● ACTIVITY:
Only the pictures stay out; please return all the entries below exactly as written.

○ ○ ○ ○

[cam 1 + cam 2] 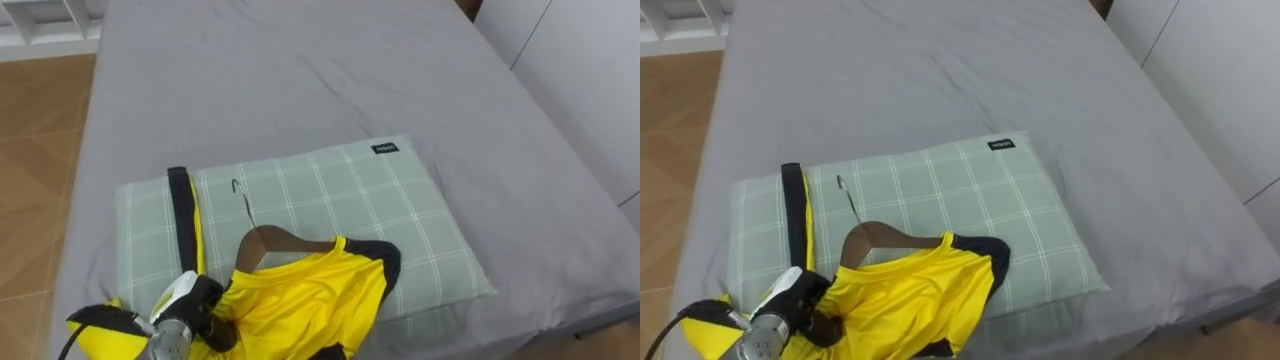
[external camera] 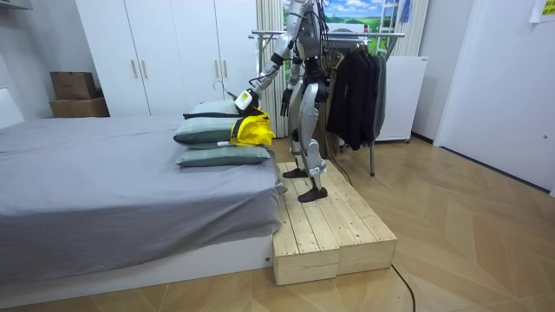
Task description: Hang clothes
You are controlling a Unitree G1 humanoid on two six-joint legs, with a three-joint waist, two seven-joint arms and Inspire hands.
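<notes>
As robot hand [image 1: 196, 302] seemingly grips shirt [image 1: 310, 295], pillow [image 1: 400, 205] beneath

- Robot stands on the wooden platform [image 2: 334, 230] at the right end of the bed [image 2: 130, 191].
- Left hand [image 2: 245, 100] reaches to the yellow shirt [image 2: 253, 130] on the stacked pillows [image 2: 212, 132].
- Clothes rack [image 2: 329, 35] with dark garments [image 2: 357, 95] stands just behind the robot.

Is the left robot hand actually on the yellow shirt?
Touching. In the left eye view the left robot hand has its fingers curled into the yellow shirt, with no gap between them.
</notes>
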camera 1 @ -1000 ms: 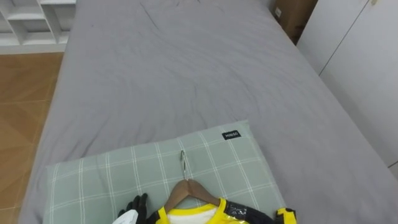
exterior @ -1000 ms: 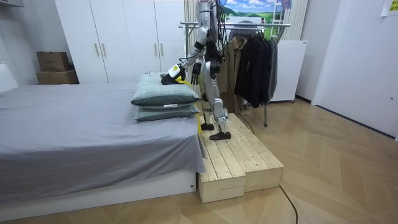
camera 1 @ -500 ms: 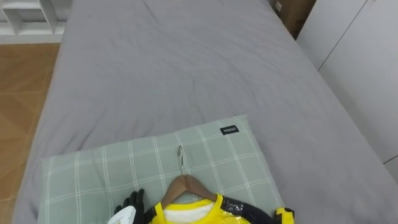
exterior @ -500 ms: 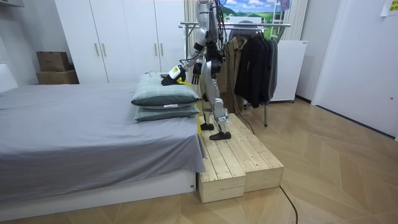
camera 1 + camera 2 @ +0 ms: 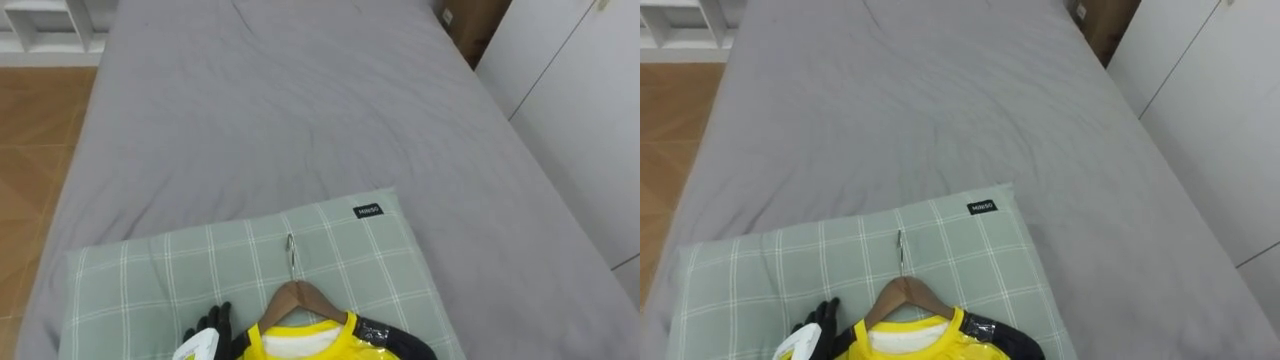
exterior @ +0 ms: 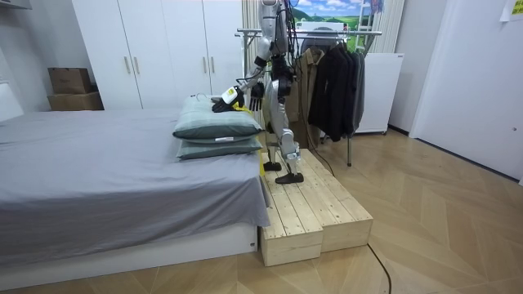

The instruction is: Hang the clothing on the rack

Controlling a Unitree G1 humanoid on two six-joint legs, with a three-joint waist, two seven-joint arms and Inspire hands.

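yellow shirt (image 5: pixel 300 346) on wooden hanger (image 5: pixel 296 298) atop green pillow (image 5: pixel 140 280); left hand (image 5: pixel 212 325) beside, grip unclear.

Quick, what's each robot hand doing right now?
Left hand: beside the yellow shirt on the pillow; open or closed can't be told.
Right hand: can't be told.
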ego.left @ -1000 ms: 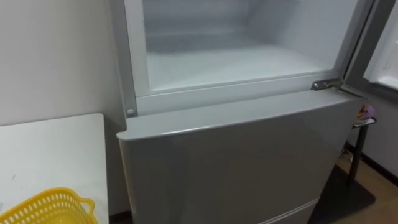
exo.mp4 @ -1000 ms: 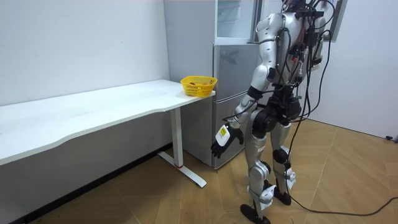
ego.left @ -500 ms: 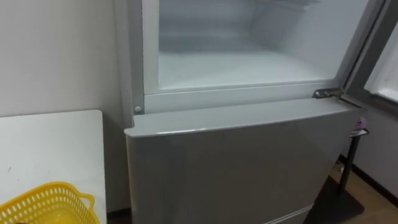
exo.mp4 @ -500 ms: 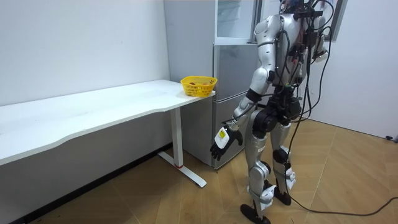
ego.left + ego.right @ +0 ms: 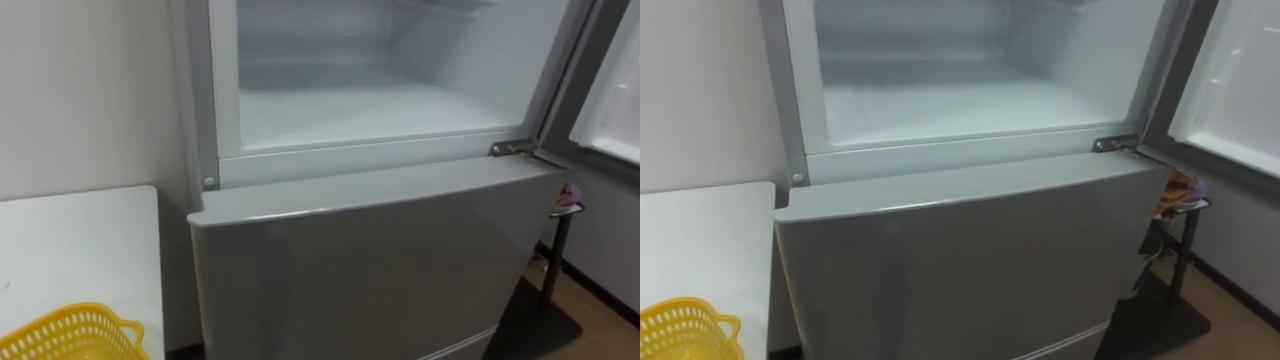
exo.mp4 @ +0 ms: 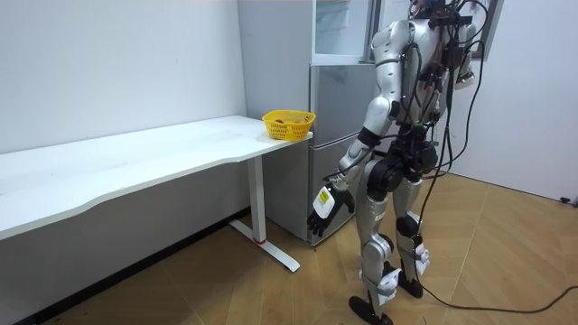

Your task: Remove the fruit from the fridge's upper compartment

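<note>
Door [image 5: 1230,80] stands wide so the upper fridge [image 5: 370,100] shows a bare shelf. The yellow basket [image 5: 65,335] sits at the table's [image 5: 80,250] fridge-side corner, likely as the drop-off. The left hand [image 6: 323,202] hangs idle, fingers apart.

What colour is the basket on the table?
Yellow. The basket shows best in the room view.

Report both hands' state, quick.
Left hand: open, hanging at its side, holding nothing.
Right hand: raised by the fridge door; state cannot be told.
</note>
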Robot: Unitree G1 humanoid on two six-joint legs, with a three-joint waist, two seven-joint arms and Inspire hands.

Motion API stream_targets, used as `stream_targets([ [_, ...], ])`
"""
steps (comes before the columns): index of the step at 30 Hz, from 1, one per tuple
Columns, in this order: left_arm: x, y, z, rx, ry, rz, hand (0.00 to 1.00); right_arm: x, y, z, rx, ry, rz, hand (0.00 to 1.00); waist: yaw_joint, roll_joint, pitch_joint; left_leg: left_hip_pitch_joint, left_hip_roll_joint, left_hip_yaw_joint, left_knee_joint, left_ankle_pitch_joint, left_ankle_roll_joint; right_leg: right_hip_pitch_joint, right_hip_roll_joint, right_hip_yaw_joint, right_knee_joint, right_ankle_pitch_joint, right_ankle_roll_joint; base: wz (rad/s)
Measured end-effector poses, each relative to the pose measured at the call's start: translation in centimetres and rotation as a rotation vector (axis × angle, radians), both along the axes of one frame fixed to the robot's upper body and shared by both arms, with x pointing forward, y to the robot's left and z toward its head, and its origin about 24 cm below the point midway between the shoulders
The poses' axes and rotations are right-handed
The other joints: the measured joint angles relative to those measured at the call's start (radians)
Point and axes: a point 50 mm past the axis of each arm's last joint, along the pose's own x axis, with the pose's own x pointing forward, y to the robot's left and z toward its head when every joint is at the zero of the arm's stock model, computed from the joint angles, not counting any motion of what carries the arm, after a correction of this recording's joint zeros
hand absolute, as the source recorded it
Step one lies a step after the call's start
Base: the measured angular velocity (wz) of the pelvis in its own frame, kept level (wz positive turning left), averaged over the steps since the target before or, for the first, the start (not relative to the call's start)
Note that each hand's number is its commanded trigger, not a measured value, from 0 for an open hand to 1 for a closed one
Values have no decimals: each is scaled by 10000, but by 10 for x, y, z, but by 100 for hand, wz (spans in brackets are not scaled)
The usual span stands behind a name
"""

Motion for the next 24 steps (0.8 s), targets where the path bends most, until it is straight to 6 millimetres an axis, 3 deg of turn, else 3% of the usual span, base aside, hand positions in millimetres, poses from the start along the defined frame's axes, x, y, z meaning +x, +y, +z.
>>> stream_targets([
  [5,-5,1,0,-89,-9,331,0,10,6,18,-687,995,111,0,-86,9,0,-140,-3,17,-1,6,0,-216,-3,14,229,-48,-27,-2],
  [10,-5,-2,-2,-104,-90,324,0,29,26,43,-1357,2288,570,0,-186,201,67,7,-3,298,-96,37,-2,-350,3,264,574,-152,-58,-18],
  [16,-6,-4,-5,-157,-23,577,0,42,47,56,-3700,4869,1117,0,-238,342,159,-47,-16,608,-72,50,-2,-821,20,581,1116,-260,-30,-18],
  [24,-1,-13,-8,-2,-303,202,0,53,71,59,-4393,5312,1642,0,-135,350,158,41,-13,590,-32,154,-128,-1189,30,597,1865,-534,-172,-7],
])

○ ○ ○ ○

● SOLUTION:
[cam 1 + cam 2] 
[external camera] 
Task description: Hang clothes
You are controlling a Unitree G1 humanoid on two six-joint legs, with a three-joint waist, two seven-joint arms and Inspire hands.
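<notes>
As robot hand [image 1: 196, 302] seemingly grips shirt [image 1: 310, 295], pillow [image 1: 400, 205] beneath

- Robot stands on the wooden platform [image 2: 334, 230] at the right end of the bed [image 2: 130, 191].
- Left hand [image 2: 245, 100] reaches to the yellow shirt [image 2: 253, 130] on the stacked pillows [image 2: 212, 132].
- Clothes rack [image 2: 329, 35] with dark garments [image 2: 357, 95] stands just behind the robot.

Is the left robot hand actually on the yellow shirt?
Touching. In the left eye view the left robot hand has its fingers curled into the yellow shirt, with no gap between them.
</notes>
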camera 1 @ -1000 ms: 
exterior @ -1000 ms: 
camera 1 @ -500 ms: 
exterior @ -500 ms: 
camera 1 + camera 2 @ +0 ms: 
exterior @ +0 ms: 

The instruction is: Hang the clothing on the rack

Controlling a Unitree G1 humanoid on two six-joint legs, with a three-joint waist, two seven-joint arms and Inspire hands.

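yellow shirt (image 5: pixel 300 346) on wooden hanger (image 5: pixel 296 298) atop green pillow (image 5: pixel 140 280); left hand (image 5: pixel 212 325) beside, grip unclear.

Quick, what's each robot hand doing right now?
Left hand: beside the yellow shirt on the pillow; open or closed can't be told.
Right hand: can't be told.
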ego.left @ -1000 ms: 
exo.mp4 @ -1000 ms: 
ego.left @ -500 ms: 
exo.mp4 @ -500 ms: 
ego.left + ego.right @ +0 ms: 
exo.mp4 @ +0 ms: 

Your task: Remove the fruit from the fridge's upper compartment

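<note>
Door [image 5: 1230,80] stands wide so the upper fridge [image 5: 370,100] shows a bare shelf. The yellow basket [image 5: 65,335] sits at the table's [image 5: 80,250] fridge-side corner, likely as the drop-off. The left hand [image 6: 323,202] hangs idle, fingers apart.

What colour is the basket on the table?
Yellow. The basket shows best in the room view.

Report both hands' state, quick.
Left hand: open, hanging at its side, holding nothing.
Right hand: raised by the fridge door; state cannot be told.
</note>
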Robot: Unitree G1 humanoid on two six-joint legs, with a three-joint waist, two seven-joint arms and Inspire hands.

Motion API stream_targets, used as `stream_targets([ [_, ...], ])`
"""
steps (comes before the columns): index of the step at 30 Hz, from 1, one per tuple
Columns, in this order: left_arm: x, y, z, rx, ry, rz, hand (0.00 to 1.00); right_arm: x, y, z, rx, ry, rz, hand (0.00 to 1.00); waist: yaw_joint, roll_joint, pitch_joint; left_leg: left_hip_pitch_joint, left_hip_roll_joint, left_hip_yaw_joint, left_knee_joint, left_ankle_pitch_joint, left_ankle_roll_joint; right_leg: right_hip_pitch_joint, right_hip_roll_joint, right_hip_yaw_joint, right_knee_joint, right_ankle_pitch_joint, right_ankle_roll_joint; base: wz (rad/s)
Measured end-effector poses, each relative to the pose measured at the call's start: translation in centimetres and rotation as a rotation vector (axis × angle, radians), both along the axes of one frame fixed to the robot's upper body and shared by both arms, with x pointing forward, y to the robot's left and z toward its head, and its origin about 24 cm below the point midway between the shoulders
The poses' axes and rotations are right-handed
The other joints: the measured joint angles relative to those measured at the call's start (radians)
Point and axes: a point 50 mm past the axis of each arm's last joint, along the pose's own x axis, with the pose's own x pointing forward, y to the robot's left and z toward its head when every joint is at the zero of the arm's stock model, computed from the joint angles, not counting any motion of what carries the arm, after a correction of this recording's joint zeros
hand absolute, as the source recorded it
Step one lies a step after the call's start
Base: the measured angular velocity (wz) of the pelvis in its own frame, kept level (wz positive turning left), averaged over the steps since the target before or, for the first, the start (not relative to the call's start)
Note that each hand's number is its commanded trigger, not a measured value, from 0 for an open hand to 1 for a closed one
Values have no decimals: each is scaled by 10000, but by 10 for x, y, z, but by 100 for hand, wz (spans in brackets are not scaled)
The usual span stands behind a name
"""

Motion for the next 24 steps (0.8 s), targets where the path bends most, until it is straight to 6 millimetres an axis, 3 deg of turn, else 3% of the usual span, base aside, hand positions in millimetres, poses from the start along the defined frame's axes, x, y, z meaning +x, +y, +z.
>>> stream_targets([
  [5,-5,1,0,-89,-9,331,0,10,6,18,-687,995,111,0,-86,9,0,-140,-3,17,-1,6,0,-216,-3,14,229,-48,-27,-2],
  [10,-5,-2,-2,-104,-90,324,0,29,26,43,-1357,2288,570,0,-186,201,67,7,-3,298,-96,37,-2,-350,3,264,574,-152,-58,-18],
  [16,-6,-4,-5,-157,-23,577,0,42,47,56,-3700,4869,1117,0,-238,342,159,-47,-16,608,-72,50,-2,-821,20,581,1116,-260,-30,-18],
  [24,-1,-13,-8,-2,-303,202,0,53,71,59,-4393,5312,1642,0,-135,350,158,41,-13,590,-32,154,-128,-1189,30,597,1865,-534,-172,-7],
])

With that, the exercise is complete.